It’s a bit of a loose narrative. It features monospaced commentary by the “Minder” who is constantly slagging on humanity along with some humor from the robot who the adjuster has “reprogrammed” to be a little more human-like. But the investigative episodes and other set pieces don’t lead anywhere, and when we get to the climax, in kind of drags on an extra scene or two–I mean, I kind of get why, but it still drags on for that little pat payoff at the ultimate end.

But for its slight flaws, it’s not a bad bid of midlist/semi-pulp science fiction. Its 216 pages move along fairly quickly, and fortunately the Minder’s intrusions, which start pretty early in the book, taper off to traditional narrative as it goes on. And at 32 years young, it’s not dated–as a mater of fact because they book talks about the Minder and various robots as powered by AI, so it seems timely (and although not on a Segway, the humanoid robot is on a ball or wheel which limits some of its mobility–no stairs, for example). Also, Foster uses different terms for things like computer workstations, so he’s not dating the material that way, but he does use physical media more than we do now–WiFi is computer telepathy, ainna? But, again, not bad.

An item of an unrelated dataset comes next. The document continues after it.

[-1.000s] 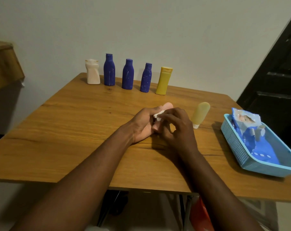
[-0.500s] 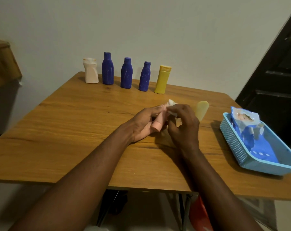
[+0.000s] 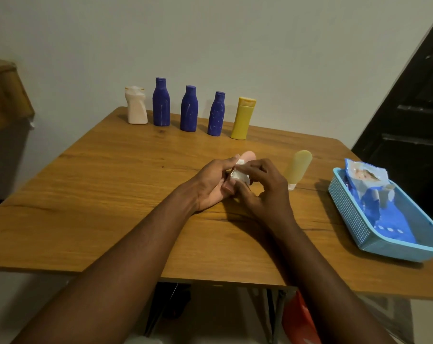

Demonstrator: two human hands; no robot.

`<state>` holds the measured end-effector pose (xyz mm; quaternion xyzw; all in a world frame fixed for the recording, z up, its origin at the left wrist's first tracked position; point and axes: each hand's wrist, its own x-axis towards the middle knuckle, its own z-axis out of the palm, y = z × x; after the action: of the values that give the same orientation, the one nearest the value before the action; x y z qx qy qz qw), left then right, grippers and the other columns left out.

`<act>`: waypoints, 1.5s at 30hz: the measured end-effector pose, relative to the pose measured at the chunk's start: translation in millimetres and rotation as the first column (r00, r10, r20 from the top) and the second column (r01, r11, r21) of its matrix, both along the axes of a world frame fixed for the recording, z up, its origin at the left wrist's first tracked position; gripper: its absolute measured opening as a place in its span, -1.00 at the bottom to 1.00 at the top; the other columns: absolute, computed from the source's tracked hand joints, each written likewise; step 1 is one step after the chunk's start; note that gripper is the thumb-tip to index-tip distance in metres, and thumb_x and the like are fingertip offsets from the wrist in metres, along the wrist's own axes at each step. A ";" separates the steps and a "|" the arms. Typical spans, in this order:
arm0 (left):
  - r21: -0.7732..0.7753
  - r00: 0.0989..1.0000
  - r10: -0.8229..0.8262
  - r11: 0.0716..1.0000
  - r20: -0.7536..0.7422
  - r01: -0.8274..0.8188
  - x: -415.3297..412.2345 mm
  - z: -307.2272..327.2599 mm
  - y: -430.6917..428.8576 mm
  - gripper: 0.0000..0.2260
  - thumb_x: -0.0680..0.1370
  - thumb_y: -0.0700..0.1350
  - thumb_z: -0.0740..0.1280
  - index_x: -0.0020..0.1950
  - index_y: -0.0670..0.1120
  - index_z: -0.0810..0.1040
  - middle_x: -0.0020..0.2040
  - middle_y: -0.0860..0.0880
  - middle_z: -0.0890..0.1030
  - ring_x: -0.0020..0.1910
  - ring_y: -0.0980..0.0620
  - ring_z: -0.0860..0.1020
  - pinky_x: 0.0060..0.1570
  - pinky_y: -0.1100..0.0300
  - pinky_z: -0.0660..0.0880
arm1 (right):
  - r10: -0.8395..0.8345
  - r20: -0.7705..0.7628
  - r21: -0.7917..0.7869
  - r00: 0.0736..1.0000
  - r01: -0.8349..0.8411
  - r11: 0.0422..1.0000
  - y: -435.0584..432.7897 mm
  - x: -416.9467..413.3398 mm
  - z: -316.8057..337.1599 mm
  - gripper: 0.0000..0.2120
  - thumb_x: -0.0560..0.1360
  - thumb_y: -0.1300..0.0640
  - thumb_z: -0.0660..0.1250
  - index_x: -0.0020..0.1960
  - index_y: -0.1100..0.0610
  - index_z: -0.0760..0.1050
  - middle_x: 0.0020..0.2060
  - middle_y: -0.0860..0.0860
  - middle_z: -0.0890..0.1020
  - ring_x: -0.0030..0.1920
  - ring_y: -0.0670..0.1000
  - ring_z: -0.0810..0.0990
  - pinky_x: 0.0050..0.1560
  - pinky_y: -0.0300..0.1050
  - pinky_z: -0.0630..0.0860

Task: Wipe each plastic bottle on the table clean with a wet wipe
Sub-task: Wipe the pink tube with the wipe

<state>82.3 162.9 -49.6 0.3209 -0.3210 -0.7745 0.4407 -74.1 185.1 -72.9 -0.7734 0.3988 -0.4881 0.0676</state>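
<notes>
My left hand grips a small pink tube bottle at the middle of the wooden table; only its rounded far end shows past the fingers. My right hand pinches a crumpled white wet wipe against the bottle's side. A pale yellow tube bottle stands on its cap just right of my hands. Along the far edge stand a white bottle, three dark blue bottles and a yellow bottle.
A light blue plastic basket at the table's right edge holds a blue wet-wipe pack. A dark door is at the right. A wooden cabinet stands at the left, beyond the table.
The wipe in my right hand has slid down from the pink bottle's far tip to its middle. My left hand keeps its hold on the bottle, which now lies lower.
</notes>
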 end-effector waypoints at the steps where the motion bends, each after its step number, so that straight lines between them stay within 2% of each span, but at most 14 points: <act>1: -0.009 1.000 0.003 1.000 0.017 -0.003 0.3 -0.5 0.0 -0.61 0.72 -0.03 0.24 0.48 -0.21 0.47 0.18 -0.19 0.63 -0.05 -0.03 0.68 -0.15 0.14 0.63 | 0.001 -0.021 -0.006 1.000 -0.001 1.000 1.4 0.4 0.3 -0.71 0.51 0.21 0.50 0.23 0.18 0.66 0.08 0.06 0.59 0.05 -0.10 0.56 0.00 -0.32 0.53; 4: -0.002 1.000 0.017 1.000 0.019 -0.017 0.1 -1.4 -0.5 -0.61 0.71 -0.04 0.26 0.46 -0.23 0.48 0.15 -0.17 0.62 -0.04 -0.01 0.62 -0.06 0.15 0.60 | -0.055 -0.042 -0.037 0.998 0.053 0.998 4.5 1.4 2.5 -0.75 0.50 0.24 0.47 0.18 0.16 0.67 0.04 0.06 0.59 0.01 -0.09 0.56 0.00 -0.34 0.51; 7: -0.009 0.999 0.009 1.000 0.034 -0.008 -2.3 -2.8 -1.8 -0.62 0.69 -0.02 0.28 0.45 -0.19 0.50 0.19 -0.19 0.59 -0.03 -0.02 0.60 0.04 0.08 0.56 | -0.172 0.048 -0.081 0.984 0.175 0.981 0.6 -3.5 4.2 -0.73 0.50 0.32 0.40 0.19 0.20 0.65 0.07 0.10 0.58 0.05 -0.15 0.50 0.05 -0.46 0.43; 11: -0.046 0.994 -0.014 0.999 0.106 0.019 -3.0 -3.7 -1.4 -0.58 0.69 0.02 0.28 0.50 -0.14 0.42 0.27 -0.24 0.55 -0.02 -0.07 0.65 -0.16 0.11 0.60 | -0.252 0.118 -0.051 0.961 0.259 0.964 -3.1 -8.4 4.1 -0.66 0.53 0.40 0.37 0.28 0.21 0.61 0.16 0.13 0.56 0.16 -0.09 0.51 0.14 -0.46 0.44; 16: -0.012 0.999 0.010 1.000 0.039 -0.009 -0.1 -3.1 -1.3 -0.63 0.69 -0.02 0.29 0.43 -0.17 0.51 0.25 -0.19 0.57 0.01 -0.04 0.59 0.05 0.07 0.56 | -0.094 0.009 -0.023 0.996 0.094 0.995 0.0 -1.9 2.0 -0.65 0.54 0.12 0.29 0.29 0.16 0.60 0.18 0.08 0.54 0.20 0.01 0.53 0.16 -0.08 0.59; 21: 0.002 1.000 0.010 1.000 0.018 -0.010 2.4 -1.1 -0.1 -0.68 0.70 -0.04 0.26 0.34 -0.22 0.57 0.04 -0.15 0.70 -0.13 0.00 0.68 -0.07 0.14 0.61 | 0.035 -0.136 -0.003 0.990 -0.036 0.999 3.1 1.0 0.7 -0.66 0.51 0.04 0.34 0.24 0.11 0.65 0.14 0.02 0.55 0.18 0.00 0.52 0.10 0.03 0.60; 23: -0.005 1.000 0.000 1.000 0.013 0.001 2.1 0.0 0.7 -0.69 0.70 -0.06 0.27 0.35 -0.20 0.58 0.08 -0.14 0.67 -0.09 0.01 0.66 -0.03 0.12 0.58 | -0.005 -0.113 -0.031 0.994 0.002 1.000 3.3 1.1 1.3 -0.65 0.50 0.07 0.32 0.24 0.13 0.64 0.16 0.07 0.54 0.19 0.03 0.52 0.09 -0.01 0.61; 26: -0.046 0.997 -0.049 0.998 0.063 0.052 1.0 -2.7 -1.4 -0.66 0.67 -0.02 0.30 0.41 -0.13 0.56 0.18 -0.15 0.60 0.05 -0.05 0.58 0.11 0.02 0.51 | -0.170 -0.019 -0.089 0.985 0.168 0.982 1.5 -1.6 3.6 -0.61 0.52 0.06 0.25 0.29 0.15 0.61 0.20 0.15 0.52 0.20 0.05 0.50 0.12 -0.17 0.51; 29: -0.076 0.993 -0.066 0.994 0.097 0.074 0.5 -4.7 -2.1 -0.64 0.67 -0.03 0.33 0.45 -0.08 0.52 0.29 -0.19 0.54 0.10 -0.08 0.57 -0.03 0.07 0.57 | -0.251 0.083 -0.073 0.964 0.257 0.964 -3.3 -5.2 4.0 -0.66 0.58 0.21 0.32 0.35 0.14 0.58 0.21 0.15 0.52 0.20 0.05 0.52 0.12 -0.15 0.53; 33: -0.128 0.994 -0.040 0.990 0.103 0.053 2.8 -3.6 -2.4 -0.62 0.60 -0.10 0.43 0.43 0.00 0.56 0.27 -0.14 0.56 0.05 0.00 0.56 -0.08 0.13 0.57 | -0.226 0.143 -0.056 0.964 0.236 0.970 -4.2 -6.1 4.9 -0.71 0.62 0.26 0.35 0.33 0.17 0.57 0.17 0.08 0.55 0.14 -0.09 0.51 0.09 -0.30 0.52; 37: -0.142 0.999 -0.004 0.990 0.033 0.008 4.6 -2.6 -4.1 -0.52 0.54 -0.18 0.47 0.47 0.00 0.54 0.22 -0.09 0.70 0.00 0.07 0.67 -0.09 0.15 0.59 | -0.094 0.125 -0.072 0.988 0.103 0.992 -0.9 -3.2 4.6 -0.72 0.58 0.23 0.38 0.28 0.21 0.59 0.15 0.11 0.57 0.16 -0.04 0.55 0.10 -0.29 0.53; 39: -0.133 1.000 0.006 0.991 -0.016 -0.008 5.5 -2.5 -5.1 -0.49 0.54 -0.21 0.46 0.49 -0.02 0.52 0.22 -0.11 0.71 0.05 0.05 0.69 -0.01 0.12 0.60 | -0.051 0.105 -0.065 0.993 0.058 0.996 -0.6 -2.7 3.7 -0.70 0.54 0.23 0.40 0.27 0.21 0.59 0.14 0.10 0.57 0.15 -0.04 0.55 0.10 -0.27 0.52; 42: -0.155 1.000 0.003 0.988 0.005 -0.002 4.5 -3.9 -4.8 -0.48 0.53 -0.20 0.47 0.49 -0.01 0.52 0.29 -0.12 0.68 0.19 -0.01 0.62 0.17 0.04 0.53 | -0.057 0.112 -0.069 0.992 0.065 0.995 -1.3 -4.3 2.6 -0.71 0.52 0.30 0.44 0.23 0.20 0.62 0.10 0.08 0.59 0.11 -0.05 0.56 0.06 -0.25 0.53; 45: -0.166 1.000 0.010 0.986 0.017 -0.008 2.4 -3.8 -4.3 -0.50 0.56 -0.23 0.44 0.49 0.02 0.52 0.32 -0.10 0.66 0.17 -0.02 0.64 0.10 0.00 0.60 | -0.131 0.135 -0.053 0.982 0.139 0.989 -0.8 -4.2 3.5 -0.74 0.52 0.29 0.44 0.21 0.17 0.63 0.08 0.04 0.60 0.09 -0.09 0.56 0.05 -0.28 0.52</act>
<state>84.7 158.5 -53.3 0.2914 -0.3866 -0.7403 0.4665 -78.3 184.3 -69.4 -0.7125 0.4297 -0.5535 0.0366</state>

So it’s my 11th book for the year. I am in progress on two other books, which means I just have to find an inspiring book and a book set in two time periods to hit the Whole 15. If this book had any time travel whatsoever (like, say, Time & Again), I would have used it in that category instead like I put The Pride of Chanur in the non-human character category. Could I have put this book in that category as well, making this a two-fer? I guess. But, fortunately, I’ve read enough science fiction this year to cover all these bases separately.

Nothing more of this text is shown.